▸ Items from a data source:
_ _ _ _
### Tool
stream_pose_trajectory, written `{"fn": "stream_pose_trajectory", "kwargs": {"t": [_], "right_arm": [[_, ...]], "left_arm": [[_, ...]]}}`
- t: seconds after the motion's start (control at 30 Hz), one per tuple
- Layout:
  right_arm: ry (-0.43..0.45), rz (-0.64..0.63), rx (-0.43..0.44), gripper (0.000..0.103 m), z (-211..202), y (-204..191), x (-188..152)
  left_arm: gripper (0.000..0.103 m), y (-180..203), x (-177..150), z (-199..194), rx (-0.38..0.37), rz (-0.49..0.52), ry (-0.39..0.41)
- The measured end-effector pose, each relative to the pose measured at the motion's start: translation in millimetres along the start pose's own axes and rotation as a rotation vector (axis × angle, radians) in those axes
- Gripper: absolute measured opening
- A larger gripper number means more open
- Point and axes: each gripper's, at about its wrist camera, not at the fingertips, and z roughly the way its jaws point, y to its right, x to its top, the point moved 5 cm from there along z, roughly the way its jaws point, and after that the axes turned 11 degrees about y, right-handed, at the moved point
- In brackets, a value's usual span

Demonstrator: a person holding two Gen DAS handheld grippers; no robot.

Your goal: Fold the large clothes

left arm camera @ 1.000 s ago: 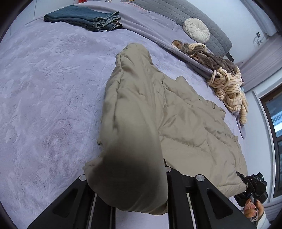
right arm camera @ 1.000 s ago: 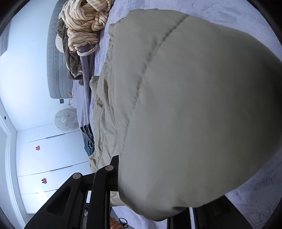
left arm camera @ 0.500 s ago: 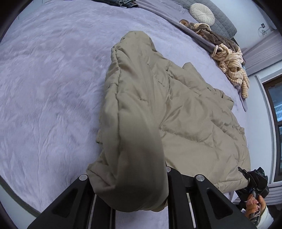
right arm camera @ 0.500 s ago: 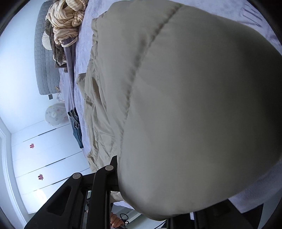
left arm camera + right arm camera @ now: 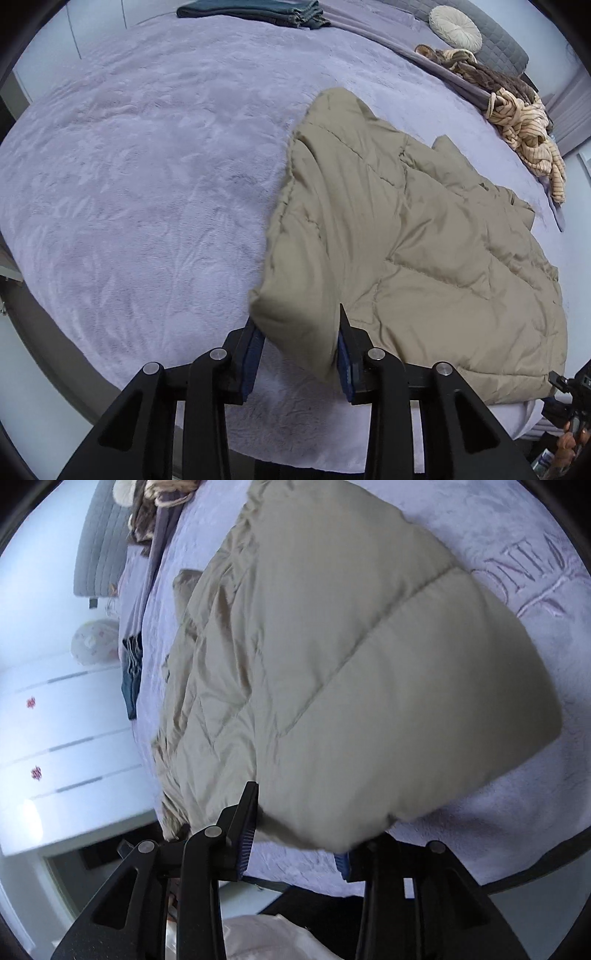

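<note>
A large beige quilted jacket [image 5: 424, 240] lies spread on the lilac bed [image 5: 147, 184]. My left gripper [image 5: 301, 339] points steeply down at the jacket's near left corner. Its jaws are opening, and the padded corner sits loosely between the blue pads. In the right wrist view the same jacket [image 5: 332, 664] fills most of the picture. My right gripper [image 5: 295, 834] has its jaws opening around the other near corner. That corner bulges over and hides the right fingertip.
Folded jeans [image 5: 258, 11] lie at the far side of the bed. A heap of striped and brown clothes [image 5: 524, 125] and a round cushion [image 5: 456, 26] sit by the grey headboard [image 5: 96, 561]. White wardrobe doors [image 5: 55, 738] stand beyond the bed's edge.
Both pairs of jaws have parted and the jacket corners, earlier deep in each grip, have slid out toward the fingertips. The jacket's near edge has dropped onto the bed.
</note>
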Motion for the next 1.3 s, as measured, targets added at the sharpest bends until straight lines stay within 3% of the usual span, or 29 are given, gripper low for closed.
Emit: {"fn": "stream_pose_trajectory", "kwargs": {"t": [0.1, 0.17, 0.27, 0.33, 0.43, 0.5, 0.57, 0.67, 0.8, 1.0, 1.03, 1.07, 1.1, 1.17, 1.3], "right_arm": [[-0.087, -0.122, 0.025, 0.04, -5.7, -16.8, -8.8], [-0.138, -0.185, 0.07, 0.04, -10.6, -27.3, -21.0], [-0.112, -0.284, 0.094, 0.04, -18.5, -47.9, -25.9], [-0.051, -0.317, 0.043, 0.039, -14.9, -62.1, -14.3], [0.021, -0.353, -0.077, 0.037, -7.0, -68.5, -3.7], [0.05, -0.369, -0.168, 0.037, -0.7, -61.7, 5.7], [0.058, -0.368, -0.246, 0.026, 0.0, -29.3, 11.3], [0.056, -0.307, -0.244, 0.016, 2.2, -4.7, 21.8], [0.058, -0.257, -0.231, 0.016, -2.8, 0.4, 24.9], [0.052, -0.295, -0.256, 0.023, 0.4, -15.0, 21.2], [0.053, -0.297, -0.251, 0.027, -0.8, -16.8, 20.0], [0.054, -0.298, -0.247, 0.031, -1.1, -18.8, 18.6], [0.056, -0.3, -0.243, 0.033, -0.9, -20.9, 17.4], [0.057, -0.306, -0.237, 0.037, -3.4, -23.6, 14.2], [0.057, -0.309, -0.223, 0.044, -7.9, -26.0, 7.7]], "left_arm": [[0.037, -13.2, 9.8, -19.6, 0.082, -0.01, 0.072], [0.037, -17.5, 18.5, -25.9, 0.089, -0.024, 0.096], [0.037, -15.2, 26.5, -12.1, 0.073, -0.017, 0.061], [0.037, -6.9, 26.3, 6.2, 0.08, 0.015, 0.023], [0.04, 0.1, 17.0, 34.0, 0.151, 0.102, -0.027], [0.052, -3.4, 10.2, 51.2, 0.176, 0.107, -0.059], [0.066, -13.1, 7.4, 58.7, 0.173, 0.058, -0.076], [0.069, -21.8, 8.1, 60.4, 0.152, 0.004, -0.097], [0.069, -22.6, 12.3, 50.9, 0.182, 0.02, -0.097], [0.069, -7.0, 15.5, 21.2, 0.151, 0.004, -0.061], [0.072, -4.0, 16.6, 16.9, 0.154, 0.009, -0.048], [0.092, -1.1, 17.8, 12.7, 0.161, 0.015, -0.035], [0.102, 3.4, 19.6, 7.4, 0.165, 0.021, -0.015], [0.103, 12.1, 23.5, -2.0, 0.159, 0.039, 0.02], [0.103, 29.1, 22.9, -13.2, 0.13, 0.067, 0.019]]}}
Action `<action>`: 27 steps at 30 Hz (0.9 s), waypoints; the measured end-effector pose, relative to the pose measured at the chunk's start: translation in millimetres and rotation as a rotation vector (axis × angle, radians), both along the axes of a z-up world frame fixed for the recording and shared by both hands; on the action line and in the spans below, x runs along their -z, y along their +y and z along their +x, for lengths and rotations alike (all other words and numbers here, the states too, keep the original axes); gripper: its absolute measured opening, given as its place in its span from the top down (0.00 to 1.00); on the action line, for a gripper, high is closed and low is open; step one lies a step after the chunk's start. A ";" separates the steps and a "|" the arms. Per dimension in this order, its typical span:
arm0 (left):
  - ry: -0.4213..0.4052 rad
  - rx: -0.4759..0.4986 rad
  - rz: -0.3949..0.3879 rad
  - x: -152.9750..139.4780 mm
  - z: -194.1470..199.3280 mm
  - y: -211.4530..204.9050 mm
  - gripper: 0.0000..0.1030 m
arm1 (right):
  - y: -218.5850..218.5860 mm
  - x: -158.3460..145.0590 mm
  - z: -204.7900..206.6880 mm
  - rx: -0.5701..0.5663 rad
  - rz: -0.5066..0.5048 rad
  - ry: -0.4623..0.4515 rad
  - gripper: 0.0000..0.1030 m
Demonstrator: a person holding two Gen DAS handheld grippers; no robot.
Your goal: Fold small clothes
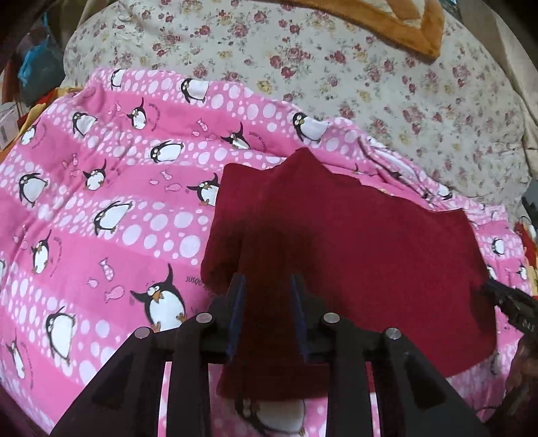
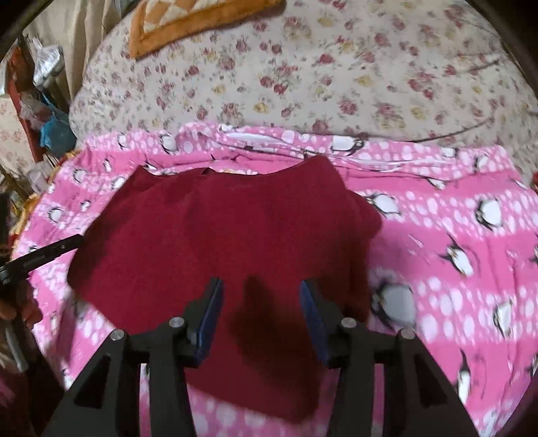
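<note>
A small dark red garment [image 1: 353, 235] lies spread on a pink penguin-print blanket [image 1: 101, 201]. My left gripper [image 1: 267, 285] is open over the garment's near left part, its blue pads apart above the cloth. In the right wrist view the same garment [image 2: 235, 228] lies flat on the blanket [image 2: 454, 252], and my right gripper [image 2: 260, 292] is open above its near edge. The right gripper's tip shows at the right edge of the left wrist view [image 1: 511, 302]; the left gripper's tip shows at the left edge of the right wrist view [image 2: 43, 252].
A floral bedsheet [image 1: 370, 67] lies beyond the blanket. An orange-edged cushion [image 1: 386, 20] rests at the far end, also in the right wrist view [image 2: 188, 23]. Cluttered items [image 2: 40, 111] stand off the bed's left side.
</note>
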State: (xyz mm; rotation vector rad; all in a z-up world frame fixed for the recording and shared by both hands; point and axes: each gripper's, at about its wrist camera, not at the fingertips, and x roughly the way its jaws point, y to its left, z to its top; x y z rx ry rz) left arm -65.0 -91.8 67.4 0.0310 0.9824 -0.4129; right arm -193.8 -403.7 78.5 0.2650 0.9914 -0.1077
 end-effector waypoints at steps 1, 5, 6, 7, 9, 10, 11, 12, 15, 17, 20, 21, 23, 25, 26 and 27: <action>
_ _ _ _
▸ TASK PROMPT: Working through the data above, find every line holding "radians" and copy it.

▸ RESULT FOR THIS TASK:
- The measured end-effector pose, each relative to the pose measured at the motion's start: translation in millimetres along the start pose's own axes and rotation as a rotation vector (axis × angle, radians) in those axes
Action `<action>`: 27 steps at 30 Hz (0.9 s), waypoints; the measured end-effector pose, relative to the pose measured at the chunk's start: translation in millimetres and rotation as a rotation vector (axis × angle, radians), both along the axes of a z-up world frame fixed for the recording and shared by both hands; on the action line and in the spans below, x runs along their -z, y along their +y and z along their +x, for lengths and rotations alike (all other words and numbers here, the states too, keep the original axes); gripper: its absolute measured opening, given as its place in its span from the top down (0.00 to 1.00); on the action line, for a gripper, high is closed and low is open; step one lies a step after the chunk's start. A ";" separates the steps and a "|" the arms. Per dimension in this order, its typical span:

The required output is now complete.